Barcelona fordert unabhängiges Steuersystem - Neuwahlen dieses Jahr.
Hinweis: Der Inhalt dieser Seite wurde vor 11 Jahren in der Wiener Zeitung veröffentlicht. Hier geht's zu unseren neuen Inhalten.
Madrid/Wien. Zerbricht Spanien politisch an der Wirtschaftskrise? Die separatistischen Tendenzen in Katalonien werden von Tag zu Tag stärker. Nachdem vor zwei Wochen hunderttausende Katalanen für eine Loslösung von Spanien demonstriert haben, wird die wirtschaftsstärkste iberische Region noch in diesem Jahr Neuwahlen abhalten. Termin sei entweder der 25. November oder der 2. Dezember, kündigte der katalanische Regierungschef Artur Mas am Dienstag im Rahmen einer Kabinettssitzung in Barcelona an.

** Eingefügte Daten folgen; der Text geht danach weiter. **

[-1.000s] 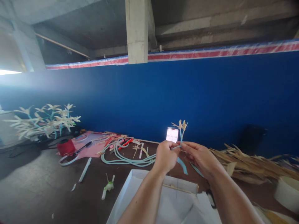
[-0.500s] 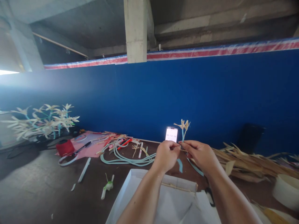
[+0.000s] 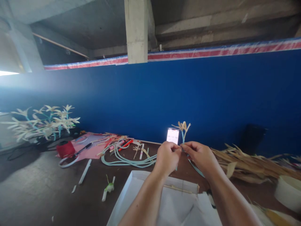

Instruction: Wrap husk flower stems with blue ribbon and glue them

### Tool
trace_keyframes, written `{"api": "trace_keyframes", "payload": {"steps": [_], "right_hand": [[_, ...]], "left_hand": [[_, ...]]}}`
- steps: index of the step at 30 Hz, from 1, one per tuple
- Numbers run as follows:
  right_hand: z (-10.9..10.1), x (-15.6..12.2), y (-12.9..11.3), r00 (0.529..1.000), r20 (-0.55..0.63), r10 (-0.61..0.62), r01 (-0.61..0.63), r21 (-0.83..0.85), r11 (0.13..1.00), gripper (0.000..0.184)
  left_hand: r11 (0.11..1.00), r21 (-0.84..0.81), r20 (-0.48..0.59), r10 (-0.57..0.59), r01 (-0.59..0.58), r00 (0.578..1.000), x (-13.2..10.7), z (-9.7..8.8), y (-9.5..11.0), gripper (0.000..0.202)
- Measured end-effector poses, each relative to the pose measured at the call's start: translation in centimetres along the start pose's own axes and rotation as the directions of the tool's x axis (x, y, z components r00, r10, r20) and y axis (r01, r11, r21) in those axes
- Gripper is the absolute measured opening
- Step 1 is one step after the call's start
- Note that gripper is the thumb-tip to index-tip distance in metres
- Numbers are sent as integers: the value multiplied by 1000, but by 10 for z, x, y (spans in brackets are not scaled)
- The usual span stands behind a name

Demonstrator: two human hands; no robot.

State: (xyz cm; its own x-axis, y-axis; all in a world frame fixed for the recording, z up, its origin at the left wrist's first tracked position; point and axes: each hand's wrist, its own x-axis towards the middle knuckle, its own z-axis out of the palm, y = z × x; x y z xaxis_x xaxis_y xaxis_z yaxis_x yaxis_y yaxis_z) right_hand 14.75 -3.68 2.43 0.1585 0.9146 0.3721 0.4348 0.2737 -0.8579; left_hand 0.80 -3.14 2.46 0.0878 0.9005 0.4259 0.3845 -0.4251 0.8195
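Above the far part of the dark table, both hands meet at the lower stem of a small handmade flower sprig (image 3: pixel 183 133). Its petals are pale, dry and husk-like, and its stem is wrapped in light blue. My left hand (image 3: pixel 167 156) is closed in a pinch at the stem's base. Thumb and forefinger of my right hand (image 3: pixel 196 153) pinch the same stem from the right. A light blue strip (image 3: pixel 197 168) hangs down beside the right hand. Just behind the fingers, a phone (image 3: pixel 172 137) stands upright with a timer on its screen. The fingertips hide the stem's lower end.
A white box lid (image 3: pixel 128 191) lies beneath my forearms. Coiled pale-blue cord (image 3: pixel 127 162), pink paper (image 3: pixel 87 145) and a red object (image 3: pixel 66 149) are left. Finished flower branches (image 3: pixel 50 121) stand far left. Dry husks (image 3: pixel 254 163) and a tape roll (image 3: pixel 288 192) lie right.
The sprig has turned between my fingers, and its petals have shifted slightly left. The blue strip end that hung below my hands has swung mostly out of sight behind the left hand.
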Motion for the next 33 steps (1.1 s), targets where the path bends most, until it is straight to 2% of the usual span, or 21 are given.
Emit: {"api": "trace_keyframes", "payload": {"steps": [5,12,19,23,29,33], "right_hand": [[0,-1,-2,1000,7,29,-29,28,999,30],[2,1,4,993,42,111,-117,173,978,29],[5,-2,-3,987,71,142,-158,316,935,26],[5,-2,-3,987,87,136,-157,307,939,31],[0,2,-2,970,104,218,-242,390,888,44],[-4,1,-2,971,116,208,-236,325,916,43]], "left_hand": [[1000,-6,5,-7,7,1000,1,0,-2,19],[1000,-3,17,12,-12,1000,-1,-1,4,18],[1000,-1,-37,22,-22,999,-3,2,4,15],[1000,-22,-47,8,-9,999,-1,2,3,15],[998,-63,-35,-30,28,999,2,-1,1,14],[997,-67,-39,-41,38,998,1,-1,2,14]]}}
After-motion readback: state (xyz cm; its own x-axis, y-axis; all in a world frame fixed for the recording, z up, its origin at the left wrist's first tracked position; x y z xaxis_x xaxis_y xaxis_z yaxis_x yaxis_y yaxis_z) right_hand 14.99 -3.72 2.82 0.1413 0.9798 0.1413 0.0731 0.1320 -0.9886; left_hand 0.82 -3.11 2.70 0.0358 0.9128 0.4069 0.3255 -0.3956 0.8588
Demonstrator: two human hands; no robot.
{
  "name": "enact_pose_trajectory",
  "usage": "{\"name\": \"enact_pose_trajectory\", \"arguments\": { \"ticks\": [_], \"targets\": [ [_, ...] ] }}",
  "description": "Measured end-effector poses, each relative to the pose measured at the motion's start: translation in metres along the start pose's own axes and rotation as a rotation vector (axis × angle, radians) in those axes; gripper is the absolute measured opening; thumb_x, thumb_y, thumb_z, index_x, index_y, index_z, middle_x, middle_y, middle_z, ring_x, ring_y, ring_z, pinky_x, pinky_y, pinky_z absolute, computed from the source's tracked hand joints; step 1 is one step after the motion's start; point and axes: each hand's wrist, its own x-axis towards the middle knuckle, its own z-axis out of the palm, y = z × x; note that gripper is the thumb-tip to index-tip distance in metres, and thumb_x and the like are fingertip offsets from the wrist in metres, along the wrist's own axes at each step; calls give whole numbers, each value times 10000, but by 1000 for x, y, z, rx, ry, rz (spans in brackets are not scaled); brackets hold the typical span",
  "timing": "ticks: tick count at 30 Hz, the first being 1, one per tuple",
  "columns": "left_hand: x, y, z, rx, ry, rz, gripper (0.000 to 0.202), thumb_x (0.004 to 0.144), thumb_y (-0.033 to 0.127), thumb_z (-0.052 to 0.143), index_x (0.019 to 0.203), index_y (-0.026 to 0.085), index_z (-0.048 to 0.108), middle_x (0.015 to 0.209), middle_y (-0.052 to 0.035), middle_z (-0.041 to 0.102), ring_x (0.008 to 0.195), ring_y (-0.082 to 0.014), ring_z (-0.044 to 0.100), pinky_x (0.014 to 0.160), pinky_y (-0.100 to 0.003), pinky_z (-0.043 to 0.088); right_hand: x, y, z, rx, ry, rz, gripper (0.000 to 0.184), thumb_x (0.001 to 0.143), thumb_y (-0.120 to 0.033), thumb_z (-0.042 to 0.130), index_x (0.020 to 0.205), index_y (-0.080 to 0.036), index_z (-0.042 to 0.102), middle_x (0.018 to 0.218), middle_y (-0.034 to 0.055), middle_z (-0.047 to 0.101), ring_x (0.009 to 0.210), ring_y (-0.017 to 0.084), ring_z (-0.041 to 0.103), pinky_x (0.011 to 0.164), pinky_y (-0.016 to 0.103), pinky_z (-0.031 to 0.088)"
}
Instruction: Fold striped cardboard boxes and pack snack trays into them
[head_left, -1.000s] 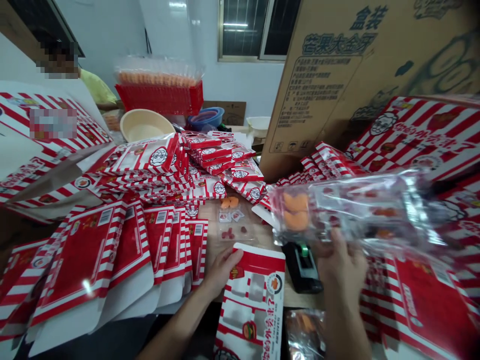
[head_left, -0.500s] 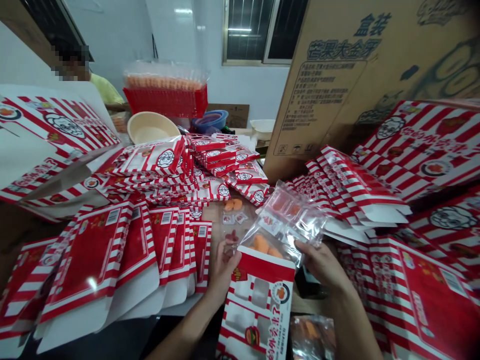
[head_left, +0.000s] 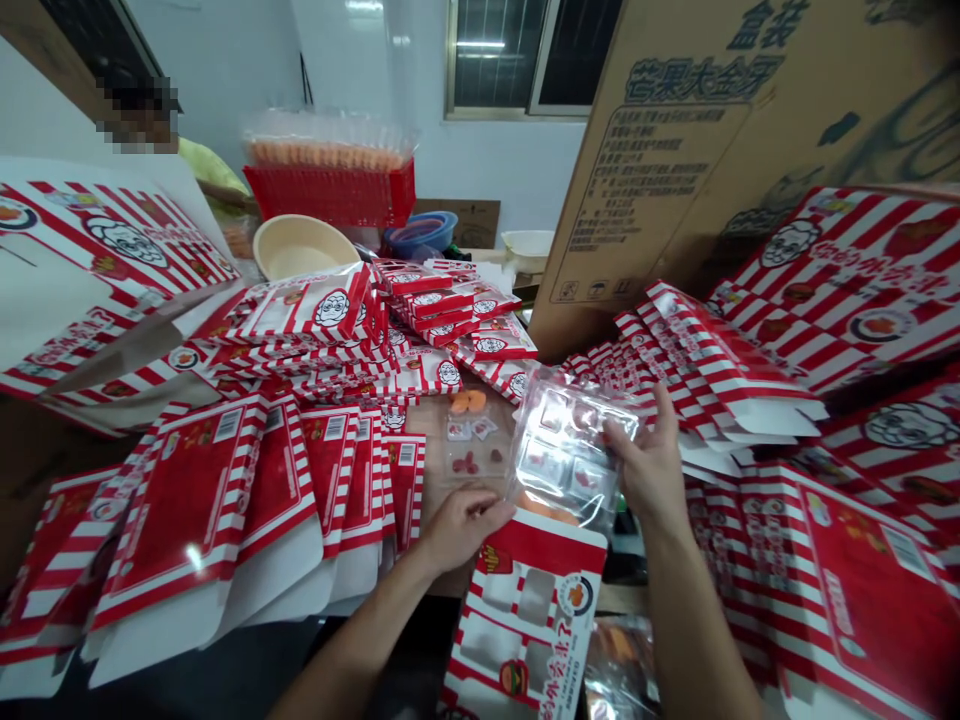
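My left hand (head_left: 461, 530) pinches the upper left edge of a red-and-white striped carton (head_left: 517, 610) with cut-out windows and a burger print. From the carton's open top sticks a clear plastic candy tray (head_left: 562, 440), its lower part inside. Small sealed packs and orange pieces show through the tray. The thumb of my right hand (head_left: 649, 465) presses on the tray's upper right side; its other fingers are partly behind it. Beyond my left hand, another clear tray (head_left: 476, 455) lies on the table with orange and dark red pieces.
Flat-sided striped cartons (head_left: 180, 510) lean in a row at left, with more cartons (head_left: 847, 570) at right. Closed packs (head_left: 300, 310) are piled behind. A large cardboard box (head_left: 660, 170) stands at back right, a cream bowl (head_left: 304, 248) at back left. A person (head_left: 206, 165) is at far left.
The clear tray has straightened above the carton and sits in its opening. My right hand has moved up along the tray's side. My left hand has shifted slightly at the carton's edge.
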Motion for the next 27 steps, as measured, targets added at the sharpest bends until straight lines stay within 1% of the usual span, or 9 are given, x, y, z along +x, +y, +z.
{"name": "enact_pose_trajectory", "arguments": {
  "ticks": [3,6,10,13,15,19,22,25,27],
  "targets": [
    [-2,2,0,47,-23,22,399,770,375,582,486,196,366,544,44,334,565,-115,344,562,-247,298,6,3,-3,-3,-78,-2,564,593,-335,763,1124,-232,602,1077,38,632,833,170,599,709,284,488],
    [-8,-3,1,67,13,24,277,792,361,564,607,187,452,638,34,411,625,-123,399,594,-240,326,7,5,-10,26,-163,85,421,594,-318,770,990,-225,658,949,4,661,727,138,585,644,252,475],
    [-10,-11,1,79,40,23,296,819,373,530,605,189,440,658,22,433,674,-139,435,659,-254,367,5,2,-17,46,-246,177,383,593,-319,779,949,-224,677,777,-22,674,624,120,574,580,231,465],
    [-5,-13,1,89,30,41,370,779,376,584,529,190,386,626,29,405,669,-135,422,692,-255,364,2,-2,-18,-8,-287,197,390,571,-348,788,927,-216,700,819,-2,697,632,132,584,585,243,475],
    [-3,-16,2,84,72,30,336,768,376,592,565,191,398,645,37,404,663,-127,409,678,-244,356,-2,-2,-19,-83,-349,211,387,579,-397,778,918,-220,715,842,9,709,650,145,595,623,265,487],
    [-4,-28,4,52,201,-44,250,810,391,523,685,205,413,638,57,374,601,-110,375,590,-218,332,-26,4,-21,-219,-559,264,404,611,-554,708,819,-211,754,854,60,730,792,223,629,761,353,494],
    [-6,-35,4,16,250,-75,247,789,396,560,707,203,429,693,44,436,649,-116,432,625,-218,361,-52,14,-26,-219,-648,333,432,589,-603,696,752,-209,761,835,78,729,816,257,634,773,380,496],
    [-6,-34,4,-53,230,-89,216,779,395,576,824,205,483,811,10,536,758,-142,516,708,-235,404,-73,22,-35,-191,-654,411,368,594,-544,722,676,-186,742,922,82,700,799,231,622,704,314,500],
    [-8,-30,7,-97,162,-96,240,773,410,583,869,197,527,827,-7,568,784,-156,538,729,-247,419,-81,25,-41,-135,-683,490,350,617,-512,720,653,-164,726,961,79,673,736,190,603,642,275,485]
  ]
}}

Mas hatte zuvor vergebens versucht, Spaniens Ministerpräsidenten Mariano Rajoy dazu zu bewegen, Katalonien ein unabhängiges Steuersystem aufbauen zu lassen. Derzeit erhält die Region ein Drittel der bei ihr erhobenen Einkommenssteuern. Rajoy lehnte das Anliegen ab, weil es seiner Meinung nach mit der spanischen Verfassung unvereinbar sei. Allerdings heben die "historischen" Regionen Baskenland und Navarra ihre Steuern selbst ein und geben davon nur einen geringen Teil an die Regierung in Madrid weiter.
Die Regierung in Barcelona beklagt seit längerer Zeit, dass es mehr als 16 Milliarden Euro jährlich zur Entwicklung der restlichen Regionen Spaniens an Madrid abliefere, aber nichts in die eigenen Kassen zurückfließe. Problematisch für Katalonien ist, dass es praktisch pleite ist. Die Region, die in etwa die Wirtschaftsleistung von Portugal erbringt, sitzt auf einem Schuldenberg von 44 Milliarden Euro und konnte im Juli einigen Bildungsinstituten und Krankenhäusern die zugesagten Subventionen nicht zahlen. Wegen der Spannungen mit Madrid hatte die Ratingagentur Standard&Poor’s kürzlich Katalonien auf Ramschstatus gesetzt. Bis zum Jahresende werden allerdings mehrere Milliardenkredite fällig, und da die Banken keine weiteren Darlehen zu bezahlbaren Zinsen gewähren, hat die Region Madrid um eine Hilfe von fünf Milliarden Euro gebeten.
Dabei ist Spanien ein Kandidat für den Euro-Rettungsschirm. In Europa gibt es ernste Sorgen, dass Spanien mehr Hilfe benötigen könnte, als die 100 Milliarden Euro, die die Finanzminister der Eurozone zur Bankenrettung zur Verfügung gestellt haben. Die Unzufriedenheit mit dem Sparprogramm treibt die Leute zu Protesten auf die Straße. Um sich vor den "Indignados", den "Empörten" zu schützen, hatte die Polizei am Dienstag das Regierungsgebäude abgeriegelt.
Nun setzt Mas mit Separatismus und Neuwahlen die Zentralregierung weiter unter Druck. Nationalistische Katalanen-Parteien wollen morgen, Donnerstag, im Regionalparlament eine Resolution mit der Forderung nach Unabhängigkeit einbringen. Die Regierung in Barcelona hat bereits das Programm zu einer Medienoffensive gestartet, die Katalonien international als eigenes Land abbilden soll, wie Sprecher Francesc Homs erklärte. Für Mas, der derzeit mit einer Minderheit regiert, sind die Neuwahlen die Gelegenheit eine solide Mehrheit im Parlament in Barcelona zu erlangen.
Madrid schließt eine Abstimmung über die Unabhängigkeit alleine schon aus verfassungsrechtlichen Gründen aus. Bereits 2005 blockierte Madrid ein ähnliches Ansinnen des Baskenlandes. Doch Mas verweist gerne auf das für 2014 geplante Unabhängigkeitsreferendum in Schottland als "demokratisches Vorbild".